Turning to the other criteria to the concept of communication defined above, he remarked that in so far as the channel was concerned, this was formed by the linking of the computer with the internet and through the software that underpinned the search-engine. The formal code was the language in which the keyword was expressed, and the context depended on the facts and circumstances of the case – particularly, the search-command. The requisite distribution was also fulfilled by incorporating a metatag into the source code of a webpage which, in so far as it was understood to be a form of communication, was directed to an unlimited number of people – that is to say, to everyone who wished to perform a search-command with a search-engine using a keyword that forms the metatag.

In light of these considerations, if it could be said that the metatags were incorporated in the source code of a webpage in the pursuit of economic activity to promote the supply of goods or services, then Advocate General Mengozzi was of the opinion that this too could constitute a form of advertising for the purposes of the EU’s advertising law directives. However, he advised leaving this to the referring court to determine whether this was indeed the case here.

Comment
Advocate General Mengozzi has viewed the technology of the metatag as a social construct. The Third Chamber which is hearing this dispute has, in recent cases of copyright law, viewed the technology of both databases and satellites as social constructs. See further, ‘Airfield, Intermediaries and the Rescue of EU Copyright Law’
(2012) Intellectual Property Quarterly 311-325
.

Update – 5 August 2014
Judgment

A version of the CJEU’s judgment in Case C-657/11, Belgian Electronic Sorting Technology ECLI:EU:C:2013:516 is reproduced below. The reproduction is not authentic. Only the versions of the document published in the ‘Reports of Cases’ or the ‘Official Journal of the European Union’ are authentic. The source of the reproduction is the Eur-Lex Europa web site. The information on that site is subject to a disclaimer, and a copyright notice.

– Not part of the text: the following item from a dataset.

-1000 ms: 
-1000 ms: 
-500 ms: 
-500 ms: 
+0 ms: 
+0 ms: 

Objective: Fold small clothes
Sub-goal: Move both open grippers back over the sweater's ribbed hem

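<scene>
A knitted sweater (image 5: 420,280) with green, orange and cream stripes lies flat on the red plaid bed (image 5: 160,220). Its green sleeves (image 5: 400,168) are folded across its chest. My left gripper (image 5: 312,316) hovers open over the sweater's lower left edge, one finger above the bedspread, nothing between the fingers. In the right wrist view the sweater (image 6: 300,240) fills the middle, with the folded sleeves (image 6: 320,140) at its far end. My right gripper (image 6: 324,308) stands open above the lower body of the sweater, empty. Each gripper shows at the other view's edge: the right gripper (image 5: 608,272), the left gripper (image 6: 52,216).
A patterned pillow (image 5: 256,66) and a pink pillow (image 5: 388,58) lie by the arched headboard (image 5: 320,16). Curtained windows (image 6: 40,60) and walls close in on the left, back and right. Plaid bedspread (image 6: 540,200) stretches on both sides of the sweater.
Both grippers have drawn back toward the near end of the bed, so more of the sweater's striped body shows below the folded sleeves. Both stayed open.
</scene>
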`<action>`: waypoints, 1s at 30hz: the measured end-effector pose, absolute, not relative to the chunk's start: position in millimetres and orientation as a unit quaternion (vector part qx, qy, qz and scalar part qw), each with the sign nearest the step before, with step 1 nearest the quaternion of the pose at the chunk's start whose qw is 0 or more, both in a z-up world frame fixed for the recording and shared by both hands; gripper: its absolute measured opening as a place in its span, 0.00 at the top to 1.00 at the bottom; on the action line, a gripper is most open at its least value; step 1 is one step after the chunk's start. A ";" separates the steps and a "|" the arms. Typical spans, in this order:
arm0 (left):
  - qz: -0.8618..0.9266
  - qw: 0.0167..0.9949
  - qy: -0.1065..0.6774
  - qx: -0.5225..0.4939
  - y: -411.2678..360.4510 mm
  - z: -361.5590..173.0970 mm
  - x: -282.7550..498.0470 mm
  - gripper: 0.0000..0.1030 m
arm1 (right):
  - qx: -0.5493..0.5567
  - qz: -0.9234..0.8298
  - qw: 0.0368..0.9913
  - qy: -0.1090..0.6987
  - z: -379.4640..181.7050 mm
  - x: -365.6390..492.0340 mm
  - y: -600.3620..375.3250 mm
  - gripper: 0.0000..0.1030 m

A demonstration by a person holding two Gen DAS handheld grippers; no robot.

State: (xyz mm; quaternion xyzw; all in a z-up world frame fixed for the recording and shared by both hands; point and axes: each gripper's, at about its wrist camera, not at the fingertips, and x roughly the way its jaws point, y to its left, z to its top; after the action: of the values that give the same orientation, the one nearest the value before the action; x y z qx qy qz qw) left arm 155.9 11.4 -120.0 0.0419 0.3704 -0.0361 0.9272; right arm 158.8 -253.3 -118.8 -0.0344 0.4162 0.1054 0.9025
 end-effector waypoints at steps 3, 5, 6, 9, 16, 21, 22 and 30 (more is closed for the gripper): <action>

JUDGMENT OF THE COURT (Third Chamber)

11 July 2013 ( )

(Directives 84/450/EEC and 2006/114/EC – Misleading and comparative advertising – Definition of ‘advertising’ – Registration and use of a domain name – Use of metatags in a website’s metadata)

In Case C‑657/11,

REQUEST for a preliminary ruling under Article 267 TFEU from the Hof van Cassatie (Belgium), made by decision of 8 December 2011, received at the Court on 21 December 2011, in the proceedings

Belgian Electronic Sorting Technology NV

v

Bert Peelaers,

Visys NV,

THE COURT (Third Chamber),

composed of M. Ilešič (Rapporteur), President of the Chamber, K. Lenaerts, Vice-President of the Court, acting as Judge of the Third Chamber, E. Jarašiūnas, A. Ó Caoimh and C.G. Fernlund, Judges,

Advocate General: P. Mengozzi,

Registrar: C. Strömholm, Administrator,

having regard to the written procedure and further to the hearing on 24 January 2013,

after considering the observations submitted on behalf of:

–        Belgian Electronic Sorting Technology NV, by P. Maeyaert, P. de Jong and J. Muyldermans, advocaten,

–        Mr Peelaers and Visys NV, by V. Pede and S. Demuenynck, advocaten,

–        the Belgian Government, by J.-C. Halleux and T. Materne, acting as Agents,

–        the Estonian Government, by M. Linntam, acting as Agent,

–        the Italian Government, by G. Palmieri, acting as Agent, and S. Fiorentino, avvocato dello Stato,

–        the Polish Government, by B. Majczyna and M. Szpunar, acting as Agents,

–        the European Commission, by M. Owsiany-Hornung and M. van Beek, acting as Agents,

after hearing the Opinion of the Advocate General at the sitting on 21 March 2013

gives the following

Judgment

1        This request for a preliminary ruling concerns the interpretation of the term ‘advertising’ within the meaning of Article 2 of Council Directive 84/450/EEC of 10 September 1984 concerning misleading and comparative advertising (OJ 1984 L 250, p. 17), as amended by Directive 2005/29/EC of the European Parliament and of the Council of 11 May 2005 (OJ 2005 L 149, p. 22) (‘Directive 84/450’) and Article 2 of Directive 2006/114/EC of the European Parliament and of the Council of 12 December 2006 concerning misleading and comparative advertising (OJ 2006 L 376, p. 21).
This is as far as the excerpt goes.